Just in case they make even simple mistakes, let’s keep the very low altitude photographic reconnaissance satellites classified, even though they are easy to track and certainly everyone has acceptable orbital parameters for them. When these satellites correct their orbits they might be missed and it could take a few days to find them again. GTO or geosynchronous satellites orbits that change could also be concealed in the satellite catalog in case our adversaries lose them.

Acknowledgement

The author would like to thank Ted Molczan and Jonathan McDowell for their hard work and success in making more complete satellite information available to the public.
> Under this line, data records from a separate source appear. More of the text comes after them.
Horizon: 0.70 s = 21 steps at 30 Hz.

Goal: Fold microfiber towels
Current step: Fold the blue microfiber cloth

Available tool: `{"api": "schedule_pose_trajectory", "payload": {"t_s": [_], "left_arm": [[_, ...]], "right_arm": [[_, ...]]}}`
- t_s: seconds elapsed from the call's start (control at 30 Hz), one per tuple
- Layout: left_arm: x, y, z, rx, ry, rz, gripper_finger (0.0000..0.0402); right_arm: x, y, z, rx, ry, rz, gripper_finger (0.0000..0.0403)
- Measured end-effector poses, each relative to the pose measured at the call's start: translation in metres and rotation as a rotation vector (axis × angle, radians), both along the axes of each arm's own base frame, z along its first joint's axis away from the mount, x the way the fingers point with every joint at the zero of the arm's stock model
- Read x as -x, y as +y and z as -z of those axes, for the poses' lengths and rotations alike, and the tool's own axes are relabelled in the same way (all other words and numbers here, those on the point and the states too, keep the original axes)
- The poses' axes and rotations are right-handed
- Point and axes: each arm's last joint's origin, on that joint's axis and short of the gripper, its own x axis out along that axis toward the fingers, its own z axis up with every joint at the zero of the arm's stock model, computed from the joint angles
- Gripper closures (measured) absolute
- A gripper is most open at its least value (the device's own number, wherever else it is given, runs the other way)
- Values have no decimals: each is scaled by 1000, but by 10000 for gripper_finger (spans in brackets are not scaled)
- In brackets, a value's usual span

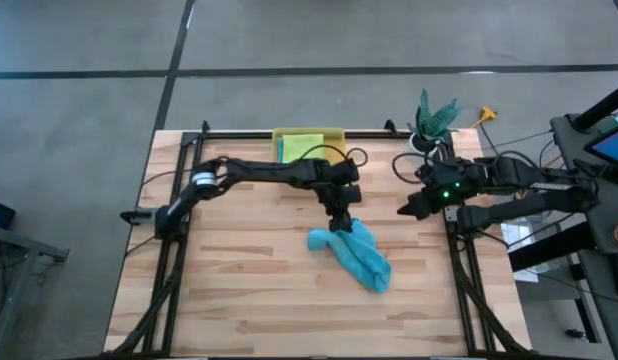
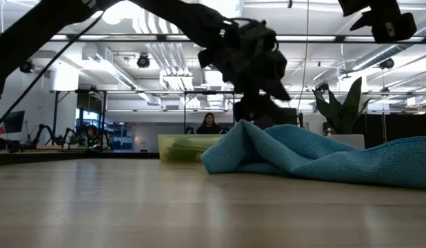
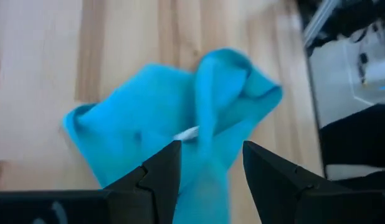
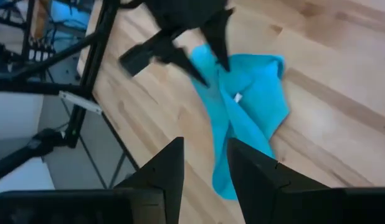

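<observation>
The teal towel (image 1: 354, 255) lay crumpled at mid-table, in front of the yellow bin (image 1: 309, 143); the left gripper (image 1: 341, 221), fingers apart, straddled its raised ridge; the right gripper (image 1: 409, 209) was held aside, empty, fingers parted; one single layer would best be pinched, then drawn flat.

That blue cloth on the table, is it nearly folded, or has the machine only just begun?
Only just begun, it seems. The teal towel lies crumpled on the wooden table, no neat fold yet. In hand: the left gripper is down at its upper edge, fingers open around a raised ridge of cloth. The right gripper waits open by the table's right side. A lime green cloth sits in the yellow bin.
</observation>
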Motion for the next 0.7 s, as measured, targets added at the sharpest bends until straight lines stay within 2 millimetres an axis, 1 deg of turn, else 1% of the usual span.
{"api": "schedule_pose_trajectory", "payload": {"t_s": [0.07, 0.13, 0.2, 0.4, 0.47, 0.5, 0.7], "left_arm": [[-1, 0, 7, -21, 21, 26, 245], [0, 1, 10, -82, 22, 41, 245], [0, 2, 11, -142, 11, 44, 245], [-4, 6, 6, -185, -41, 46, 241], [-5, 7, 10, -191, -34, 34, 234], [-6, 7, 12, -187, -24, 31, 229], [-9, 5, 46, -114, 80, 25, 215]], "right_arm": [[-1, 3, 1, 7, 4, -27, 285], [-3, 6, 2, 15, 11, -56, 286], [-4, 9, 5, 16, 25, -76, 287], [-10, 17, 18, 7, 68, -114, 285], [-13, 20, 22, -5, 67, -120, 285], [-14, 22, 23, -9, 62, -125, 286], [-23, 35, 24, -34, 37, -173, 288]]}}
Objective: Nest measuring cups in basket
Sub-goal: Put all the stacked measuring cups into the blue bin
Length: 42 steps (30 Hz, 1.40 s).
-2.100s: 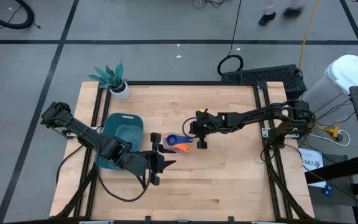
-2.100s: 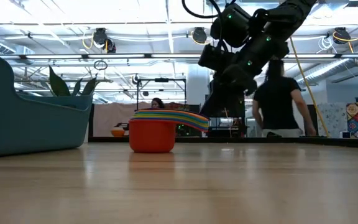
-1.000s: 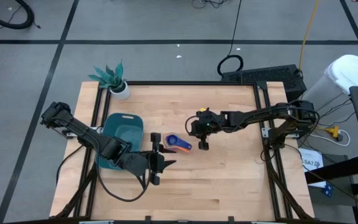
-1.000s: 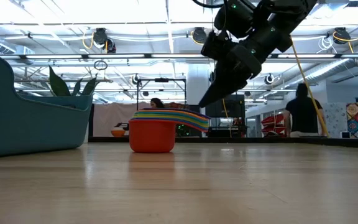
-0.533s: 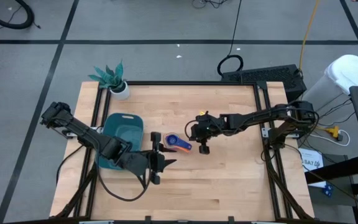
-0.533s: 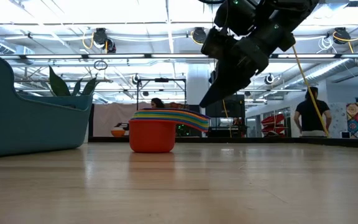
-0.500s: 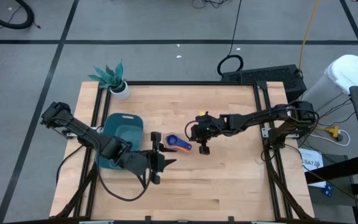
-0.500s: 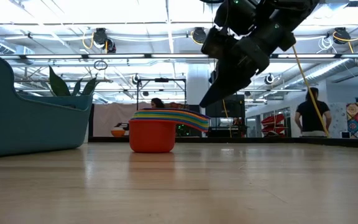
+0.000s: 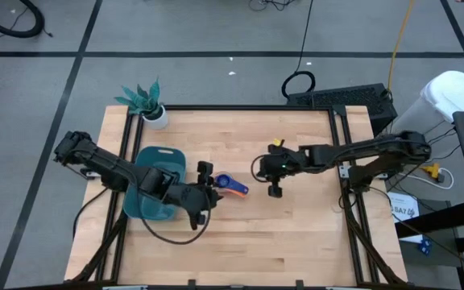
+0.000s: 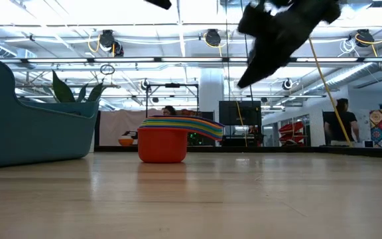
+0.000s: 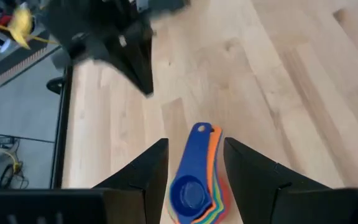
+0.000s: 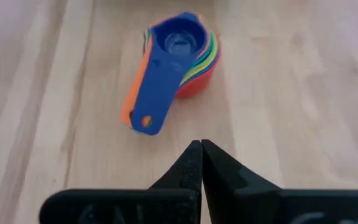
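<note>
While both arms hang over the middle of the table point(image 9: 296, 234), the measuring cups point(image 9: 227, 184) sit nested in one stack on the bare wood, dark blue cup on top, red one at the bottom, handles fanned toward the right arm's side. The stack is outside the basket point(image 9: 158, 192), near its right wall but not touching it; in the low view there is a clear gap of wood between the basket point(image 10: 32, 129) and the cups point(image 10: 168, 139).

Left gripper point(image 9: 206, 193) is just beside the stack on the basket side, w/ fingers about half apart and holding nothing. From the left wrist view the cups point(image 11: 194, 186) lie between and just ahead of its two fingers point(image 11: 145, 180), not touched as far as I can see.

Right gripper point(image 9: 275, 187) hovers to the other side of the cups, apart from them, its fingers pressed together w/ nothing between. In the right wrist view the stack point(image 12: 176, 62) is ahead of the closed tips, w/ free wood between.

Room to move: the near half of the table is open wood, also the far right part. A potted plant point(image 9: 145, 101) stands at the far left corner, well apart from the cups. Black frame rails run along the left and right edges. Beyond the table, a person point(image 10: 343, 123) stands far in the room.
</note>
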### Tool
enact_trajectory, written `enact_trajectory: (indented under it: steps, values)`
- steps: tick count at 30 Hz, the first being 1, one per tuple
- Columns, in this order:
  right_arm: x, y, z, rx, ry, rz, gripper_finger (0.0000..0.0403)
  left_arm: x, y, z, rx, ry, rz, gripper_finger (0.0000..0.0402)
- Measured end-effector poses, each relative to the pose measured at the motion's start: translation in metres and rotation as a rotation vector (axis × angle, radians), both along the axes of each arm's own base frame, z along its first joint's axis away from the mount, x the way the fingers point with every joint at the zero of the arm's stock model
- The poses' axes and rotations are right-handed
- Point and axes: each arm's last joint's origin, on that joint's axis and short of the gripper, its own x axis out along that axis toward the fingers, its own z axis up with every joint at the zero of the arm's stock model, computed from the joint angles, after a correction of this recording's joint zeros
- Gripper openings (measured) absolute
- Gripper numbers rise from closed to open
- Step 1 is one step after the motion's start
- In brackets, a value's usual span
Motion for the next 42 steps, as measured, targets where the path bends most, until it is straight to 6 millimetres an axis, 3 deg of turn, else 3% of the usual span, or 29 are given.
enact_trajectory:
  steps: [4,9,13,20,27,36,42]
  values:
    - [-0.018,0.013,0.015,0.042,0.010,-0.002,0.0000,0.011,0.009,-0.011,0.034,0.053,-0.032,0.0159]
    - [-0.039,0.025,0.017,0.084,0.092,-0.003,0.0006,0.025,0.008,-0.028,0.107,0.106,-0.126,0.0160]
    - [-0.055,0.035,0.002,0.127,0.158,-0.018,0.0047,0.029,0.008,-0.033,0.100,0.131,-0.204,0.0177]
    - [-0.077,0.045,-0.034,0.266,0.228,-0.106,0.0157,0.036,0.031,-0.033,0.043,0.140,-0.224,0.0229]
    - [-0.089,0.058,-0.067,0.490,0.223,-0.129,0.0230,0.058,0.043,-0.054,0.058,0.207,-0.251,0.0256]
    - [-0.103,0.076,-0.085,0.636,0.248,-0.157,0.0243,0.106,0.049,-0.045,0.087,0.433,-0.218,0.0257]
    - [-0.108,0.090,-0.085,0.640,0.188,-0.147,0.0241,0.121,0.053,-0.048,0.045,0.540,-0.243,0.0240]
Their innovative efforts have filled in many gaps in the Satellite Catalog and have explained a number of the events that affected many people on the ground.

Endnotes

  1. “Going Blind: Why America is on the Verge of Losing its Situational Awareness in Space and What Can be Done About It” September 10, 2012 Brian Weeden Secure World Foundation
  2. “Declassification and partnerships needed for better space defense, Hyten says,” SpaceNews, April 6, 2017.
  3. A History Of The Military Polar Orbiting Meteorological Satellite Program, R. Cargill Hall, Office of the Historian, National Reconnaissance Office, September 2001
  4. “Going Blind” page 8 – there are many satellites, as identified by ESA, that are tracked but are not in the official Satellite Catalog. Some of these may have been corrected.
  5. History Of On-Orbit Satellite Fragmentations, 14th Edition, June 2008. NASA/TM-2008-214779
  6. “Re-Entry Sightings and Debris Recovey of 2008-010B Spain - 2015 November 03 UTC” Ted Molczan, Journal of Space Safety Engineering, Vol 2, Number 2, December 2015.